The former British Residency, now Osmania Women’s University College, Hyderabad

January Newsletter 2023

FORMER BRITISH RESIDENCY IN HYDERABAD, INDIA, NOW OSMANIA WOMEN’S UNIVERSITY COLLEGE, SUCCESSFULLY RESTORED

In January 2023, the former British Residency has been restored thanks to years of painstaking conservation work by the World Monuments Fund, international and national partners, and now most recently the Commonwealth Heritage Forum. This marks the first
project under the Queen Elizabeth II Platinum Jubilee Commonwealth Heritage Skills Training Programme; a Commonwealth-wide conservation programme.

Image shown above. The former British Residency, now Osmania Women’s University College, Hyderabad

Trainees learn how to slake lime, during practicaldemonstration with Ravi Gundu Rao.
Trainees learn how to slake lime, during practical demonstration with Ravi Gundu Rao.

Sarath Chandra, Founder and Principal Conservation Architect at GN Heritage Matters, supervised the conservation works at the former Residency, now Osmania Women’s University College. Sarath worked closely with the 16 trainees from the UK
and Hyderabad, provided under the Queen Elizabeth II Platinum Jubilee Commonwealth Heritage Skills Training Programme in October 2022.

The trainees, all young people, worked side by side learning both practical and conceptual skills under the direction of Sarath Chandra, and other world-leading heritage professionals. Skills learned in slaking lime were subsequently put to use on re-plastering the South Porch. Similarly, lectures on jack-arch roof construction were followed by reconstruction work on the roof of Lansdowne Gate – one of the three, monumental historic gateways under restoration at the former Residency.

Following the Conservation Skills Traineeship in October, Sarah Chandra wrote: The conservation story at the former Residency has been a journey of discovery. Over twenty years, we have carefully unravelled multiple layers of history and we now have a much better understanding of the construction methods, and their evolution, from when work began on the site between 1803 – 1805.

The Traineeship at the former Residency in October 2022 was the first overseas project under the Queen Elizabeth Platinum Jubilee Commonwealth Heritage Skills Training Programme. The timing was good, as we had reached a point where we could reflect on the successes of the conservation interventions implemented thus far, carrying forward learnings for future conservation works, management and maintenance strategies.

Amongst other outputs, the Traineeship acted as a useful knowledge exchange platform.

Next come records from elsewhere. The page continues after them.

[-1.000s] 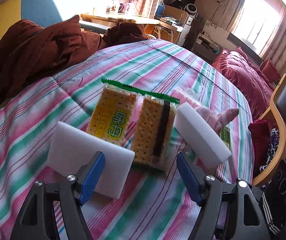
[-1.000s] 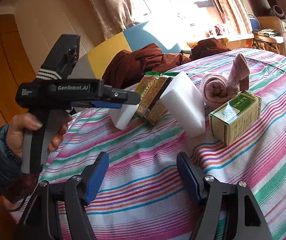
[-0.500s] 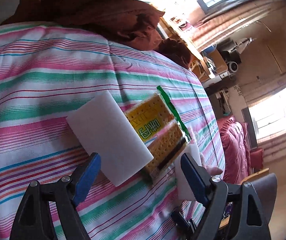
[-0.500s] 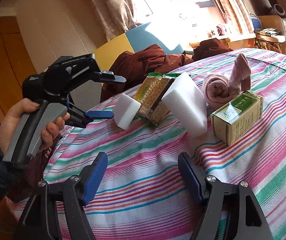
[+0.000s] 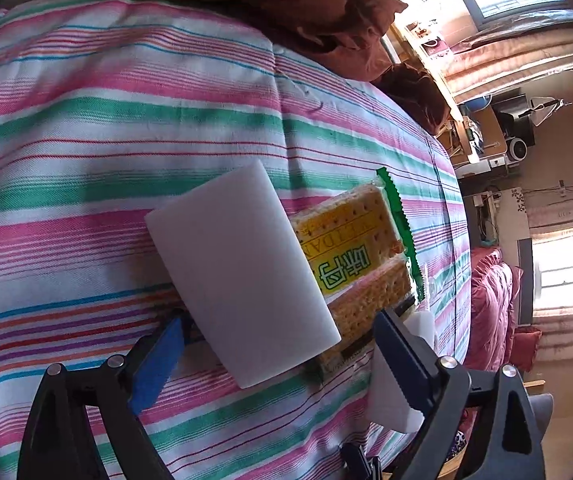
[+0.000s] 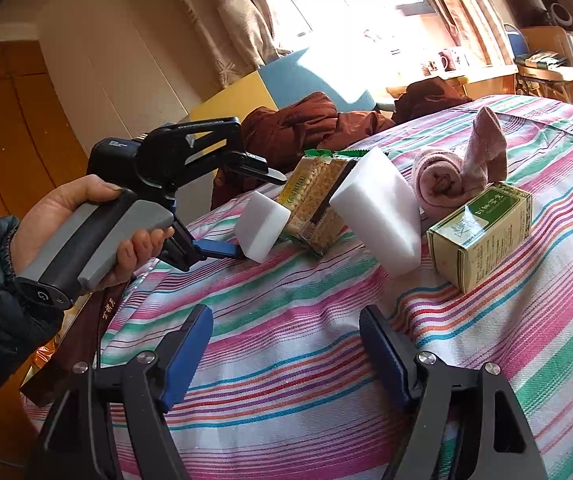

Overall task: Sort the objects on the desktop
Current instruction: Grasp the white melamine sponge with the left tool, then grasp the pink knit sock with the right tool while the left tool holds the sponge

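A white sponge block [image 5: 242,276] leans on a yellow cracker packet [image 5: 358,256] on the striped tablecloth [image 5: 86,120]. My left gripper [image 5: 280,328] is open, one finger on each side of that block. The right wrist view shows the same: left gripper [image 6: 260,214] around the small sponge [image 6: 264,224], with the cracker packet [image 6: 310,200] behind it. A second, larger white sponge [image 6: 378,212] leans on the packet's other side, beside a rolled pink sock [image 6: 458,172] and a green box [image 6: 482,232]. My right gripper [image 6: 286,316] hangs open over bare cloth, nothing between its fingers.
A brown jacket [image 6: 306,124] lies heaped at the table's far edge. A hand [image 6: 86,216] in a dark sleeve holds the left gripper past the table's left edge. The larger sponge [image 5: 402,364] shows partly behind the left gripper's right finger.
The left gripper has rolled onto its side and closed in on the small sponge, so its open fingers now straddle it. The right gripper has barely moved.
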A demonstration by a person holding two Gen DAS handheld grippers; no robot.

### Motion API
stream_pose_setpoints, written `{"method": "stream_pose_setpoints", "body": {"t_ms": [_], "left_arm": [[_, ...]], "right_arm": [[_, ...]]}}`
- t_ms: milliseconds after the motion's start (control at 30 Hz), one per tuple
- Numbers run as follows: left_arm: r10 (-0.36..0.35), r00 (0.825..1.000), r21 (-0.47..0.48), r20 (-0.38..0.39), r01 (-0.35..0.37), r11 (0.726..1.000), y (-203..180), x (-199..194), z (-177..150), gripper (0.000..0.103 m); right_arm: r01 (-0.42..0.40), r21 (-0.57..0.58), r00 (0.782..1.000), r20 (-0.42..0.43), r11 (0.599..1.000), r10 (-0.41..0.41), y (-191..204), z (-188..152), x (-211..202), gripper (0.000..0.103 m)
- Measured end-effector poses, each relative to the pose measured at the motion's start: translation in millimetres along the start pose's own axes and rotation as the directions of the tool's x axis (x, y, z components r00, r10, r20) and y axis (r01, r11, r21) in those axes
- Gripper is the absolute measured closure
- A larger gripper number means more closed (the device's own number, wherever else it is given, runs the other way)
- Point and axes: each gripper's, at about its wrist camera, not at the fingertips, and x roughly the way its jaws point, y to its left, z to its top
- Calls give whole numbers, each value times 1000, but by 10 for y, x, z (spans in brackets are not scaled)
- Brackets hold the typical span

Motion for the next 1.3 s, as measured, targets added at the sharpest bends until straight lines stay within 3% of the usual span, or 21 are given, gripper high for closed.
{"method": "stream_pose_setpoints", "body": {"t_ms": [100,300,500,700,867,1000,1100,1200,1300], "left_arm": [[-2,1000,-29,19,2,1000,3,-1,37,10],[16,1000,-22,17,-15,1000,57,-34,51,33],[12,999,18,33,-12,1000,91,-104,-8,36],[27,993,166,112,-46,985,83,-421,-330,36],[54,985,345,165,-109,932,150,-772,-829,36],[81,982,457,172,-152,876,286,-974,-1257,36],[96,979,518,178,-176,837,370,-1064,-1516,36],[106,978,549,178,-188,815,437,-1073,-1676,36],[103,980,548,168,-180,817,517,-1029,-1735,36]], "right_arm": [[-1,0,1000,0,1000,1,0,3,1,26],[5,-3,1000,-4,1000,-5,8,2,7,26],[7,-4,1000,-7,1000,-7,7,5,14,26],[-12,7,1000,0,1000,12,-15,7,-6,26],[-13,49,1000,-6,999,14,-59,78,-86,26],[78,97,994,74,992,-86,-178,372,-325,26],[170,123,975,122,978,-185,-274,633,-449,26],[310,104,942,103,945,-320,-385,935,-369,26],[406,38,914,-1,913,-406,-527,1133,-65,28]]}}
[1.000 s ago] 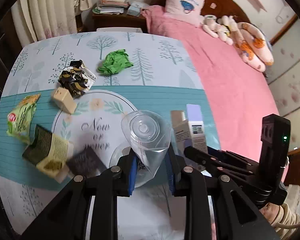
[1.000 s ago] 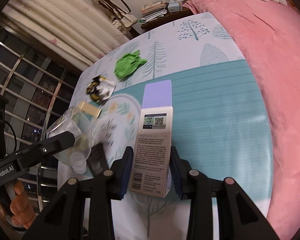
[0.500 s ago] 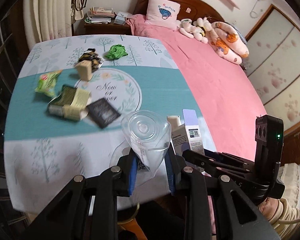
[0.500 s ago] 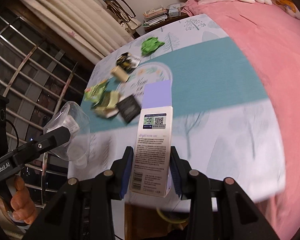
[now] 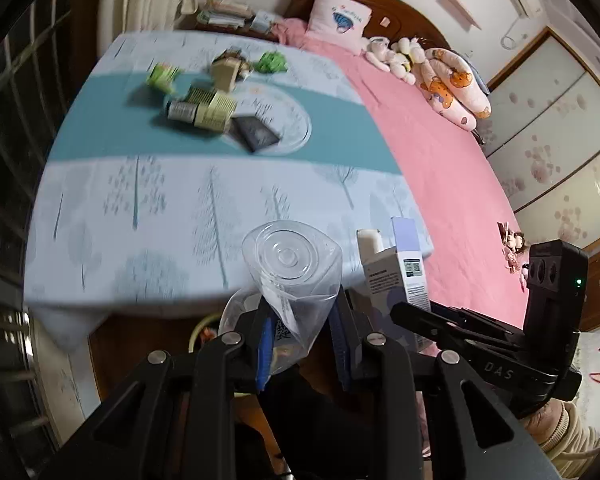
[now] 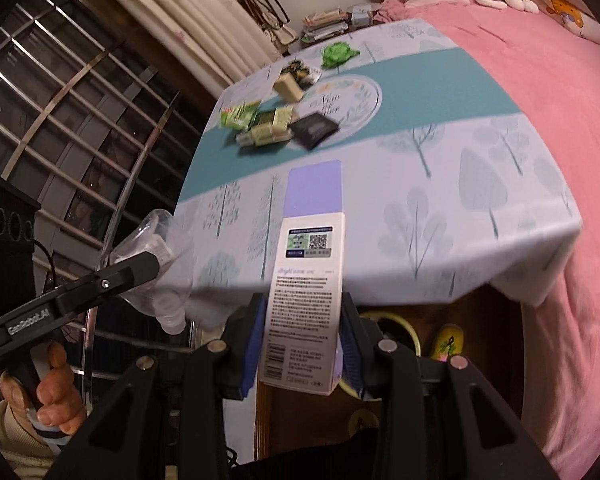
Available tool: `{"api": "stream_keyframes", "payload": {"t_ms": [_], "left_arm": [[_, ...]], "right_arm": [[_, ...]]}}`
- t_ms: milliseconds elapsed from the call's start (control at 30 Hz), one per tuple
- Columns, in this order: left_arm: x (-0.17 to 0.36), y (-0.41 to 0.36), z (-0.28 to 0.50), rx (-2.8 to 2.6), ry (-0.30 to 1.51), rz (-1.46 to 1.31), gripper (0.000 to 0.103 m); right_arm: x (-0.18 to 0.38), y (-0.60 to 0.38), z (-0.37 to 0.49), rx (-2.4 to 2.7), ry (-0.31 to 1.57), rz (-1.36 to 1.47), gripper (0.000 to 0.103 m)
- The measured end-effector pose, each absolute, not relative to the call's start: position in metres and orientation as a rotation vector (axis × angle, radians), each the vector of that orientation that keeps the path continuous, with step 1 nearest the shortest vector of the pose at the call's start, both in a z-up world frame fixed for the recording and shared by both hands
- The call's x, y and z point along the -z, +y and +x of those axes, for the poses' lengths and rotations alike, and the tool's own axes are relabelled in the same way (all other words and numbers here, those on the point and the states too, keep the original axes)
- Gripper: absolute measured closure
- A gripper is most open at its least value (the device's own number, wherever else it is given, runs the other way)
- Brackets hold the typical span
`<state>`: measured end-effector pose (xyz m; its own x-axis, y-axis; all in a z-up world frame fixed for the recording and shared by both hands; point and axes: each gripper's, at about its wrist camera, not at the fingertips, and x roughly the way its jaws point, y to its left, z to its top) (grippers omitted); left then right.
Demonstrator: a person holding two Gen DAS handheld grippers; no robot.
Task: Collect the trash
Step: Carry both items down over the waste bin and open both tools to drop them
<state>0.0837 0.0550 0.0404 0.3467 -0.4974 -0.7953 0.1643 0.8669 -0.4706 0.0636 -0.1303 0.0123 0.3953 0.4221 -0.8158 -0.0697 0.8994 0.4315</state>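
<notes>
- Pinching a crushed clear plastic bottle between its blue pads, the left gripper points steeply down past the near edge of the table; the bottle's base faces away from the camera.
- Right gripper: jaws clamped on the sides of a tall white-and-lavender carton, which stands upright between them, QR label toward the lens.
- Left hand: fingers wrapped round the handle, cream sleeve at the wrist; the two grippers sit side by side, near each other.
- Table surface: a pale tree-print cloth with a teal band; remaining litter lies well apart from both grippers at the far side: a green wrapper, a striped box, a dark sachet, a beige box, a crumpled green paper.
- Room: a pink-covered bed touching the table's right side, with plush toys and a pillow at its head; cream curtains and a barred window on the left.
- Floor below the table edge: a yellow-rimmed bin, mostly hidden.
</notes>
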Motion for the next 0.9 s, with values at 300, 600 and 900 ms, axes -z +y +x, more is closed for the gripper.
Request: {"api": "stream_keyframes", "payload": {"t_ms": [300, 600, 900], "left_arm": [[0.005, 0.058, 0.054, 0.408, 1.242, -0.406, 0.080], [0.092, 0.023, 0.037, 0.347, 1.380, -0.434, 0.080], [0.219, -0.017, 0.045, 0.270, 1.480, -0.456, 0.079]], "right_arm": [[0.014, -0.120, 0.031, -0.332, 1.232, 0.312, 0.068], [0.090, -0.124, 0.023, -0.342, 1.377, 0.295, 0.068], [0.213, -0.140, 0.028, -0.315, 1.503, 0.303, 0.068]]}}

Trainees and experts shared their experiences of conserving similar buildings and sites, and the policies and management plans associated with such works. All the trainees learned how to hot mix lime, something not regularly taught, especially in the UK.

Since May 2022, restoration work on the historic gates (Robert’s gate, Lansdowne gate, and the Empress gate) and the gardens
enclosed within these gates and the wings (known as the Central Mall) has been undertaken by the World Monuments Fund and the Commonwealth Heritage Forum. The trainees who took part in the October Conservation Skills Traineeship focussed on these aspects of the site.

Aerial view taken above the main building at the former British Residency, showing the Central Mall leading towards the Empress Gate, seen centre distance. The gardens, Central Mall, and three monumental gateways are undergoing restoration and were what the trainees worked on in October 2022.

Aerial view taken above the main building at the former British Residency, showing the Central Mall leading towards the Empress Gate, seen centre distance. The gardens, Central Mall, and three monumental gateways are undergoing restoration and were what the trainees worked on in October 2022.

Prior to this, in 2013, restoration work on the Durbar Hall was begun. This was completed in 2022 and the building was then handed over to the Principal of Osmania Women’s University College. Works first started on the historic site as a whole in 2002, when the former Residency was added to the World Monuments Watch list.

Restoration of the plaster and papier mache ceiling of the Durbar Hall at the former British Residency.

During the Conservation Skills Training Programme in October 2022, it was interesting to note how conservation decision making is handled differently in India and the UK. This offered a new perspective on works being carried out on the former Residency. We had a multidisciplinary team and it was refreshing to see the UK and Indian students, along with local crafts people, and experts, all collaborate.

The success of the Conservation Training Programme, managed by the Commonwealth Heritage Forum and World Monuments Fund has encouraged the team here to explore the possibilities of establishing a permanent training programme, with practical learning experience in conservation works (as part of the Women’s University College), also enabling a sustainable maintenance and management programme throughout the year.

Site tour at the former British Residency, now Osmania Women’s University, with Sarath Chandra.

Site tour at the former British Residency, now Osmania Women’s University, with Sarath Chandra.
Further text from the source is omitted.